After the party, four of the young dancers complained to Kay’s board of trustees. Orlando was cancelled, without notice. Kay was forced to apologise and was told she must undergo ‘gender training’. An external HR consultant was also commissioned by the board to investigate Kay.

In her apology, Kay wrote: ‘I am devastated by how the night went and how much it has affected you. It was never my intention to upset you, but I see now that I did so profoundly. I am truly sorry for this.’ But this was insufficiently contrite for the complainants. One said Kay had apologised without ‘true ownership of the fact she made transphobic comments’.

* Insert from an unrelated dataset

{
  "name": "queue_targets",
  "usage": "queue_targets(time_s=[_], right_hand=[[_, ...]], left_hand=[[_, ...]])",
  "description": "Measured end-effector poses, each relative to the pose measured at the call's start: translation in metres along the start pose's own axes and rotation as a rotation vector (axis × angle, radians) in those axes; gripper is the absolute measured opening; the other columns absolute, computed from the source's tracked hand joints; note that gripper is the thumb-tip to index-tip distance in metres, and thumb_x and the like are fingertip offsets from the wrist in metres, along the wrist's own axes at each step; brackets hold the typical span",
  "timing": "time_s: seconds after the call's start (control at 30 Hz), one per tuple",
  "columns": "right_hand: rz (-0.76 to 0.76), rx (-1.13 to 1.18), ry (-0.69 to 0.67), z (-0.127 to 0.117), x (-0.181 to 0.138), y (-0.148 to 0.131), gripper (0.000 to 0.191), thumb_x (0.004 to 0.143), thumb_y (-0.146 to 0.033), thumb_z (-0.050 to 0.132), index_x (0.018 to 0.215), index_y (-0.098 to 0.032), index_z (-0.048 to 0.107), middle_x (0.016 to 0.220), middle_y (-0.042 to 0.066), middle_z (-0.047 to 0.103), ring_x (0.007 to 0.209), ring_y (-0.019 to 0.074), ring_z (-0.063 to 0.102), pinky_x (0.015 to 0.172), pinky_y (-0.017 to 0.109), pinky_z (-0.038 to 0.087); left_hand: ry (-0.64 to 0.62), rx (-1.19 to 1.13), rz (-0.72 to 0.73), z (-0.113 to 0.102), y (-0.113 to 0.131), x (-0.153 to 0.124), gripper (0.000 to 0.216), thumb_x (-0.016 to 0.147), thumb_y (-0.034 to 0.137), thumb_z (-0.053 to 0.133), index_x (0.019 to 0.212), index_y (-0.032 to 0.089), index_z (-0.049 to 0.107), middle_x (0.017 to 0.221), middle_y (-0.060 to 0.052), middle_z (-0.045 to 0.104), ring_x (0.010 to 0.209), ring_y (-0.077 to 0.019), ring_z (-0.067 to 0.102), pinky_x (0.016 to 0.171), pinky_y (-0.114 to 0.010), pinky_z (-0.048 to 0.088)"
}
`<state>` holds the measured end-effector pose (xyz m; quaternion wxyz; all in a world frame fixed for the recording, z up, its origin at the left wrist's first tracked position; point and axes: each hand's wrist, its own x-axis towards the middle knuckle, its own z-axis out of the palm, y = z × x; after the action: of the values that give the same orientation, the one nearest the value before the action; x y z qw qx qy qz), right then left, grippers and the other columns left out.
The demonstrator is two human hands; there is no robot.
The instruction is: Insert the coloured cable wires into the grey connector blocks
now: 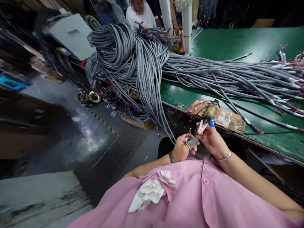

But why was Kay forced to apologise in the first place? What exactly had she done wrong, aside from expressing her opinion? Here is a well-known female choreographer, whose work has been acclaimed by critics and the public. And she is now being asked to defer to arrogant young dancers who are using their novel identities as weapons against her.

So far, Kay has apologised, she has been ostracised by her own dance company, and she has now been effectively forced to resign.

But for her persecutors, this is still not punishment enough. One of the complainants told BBC News: ‘I was hoping for acknowledgement of her blatant transphobia and an apology for her constant refusal to use my correct pronouns. I wanted there to be proper acknowledgement of what had happened.’

What exactly would constitute ‘proper acknowledgement’? Should Kay flagellate herself in the town square? Or have ‘transphobe’ branded across her forehead?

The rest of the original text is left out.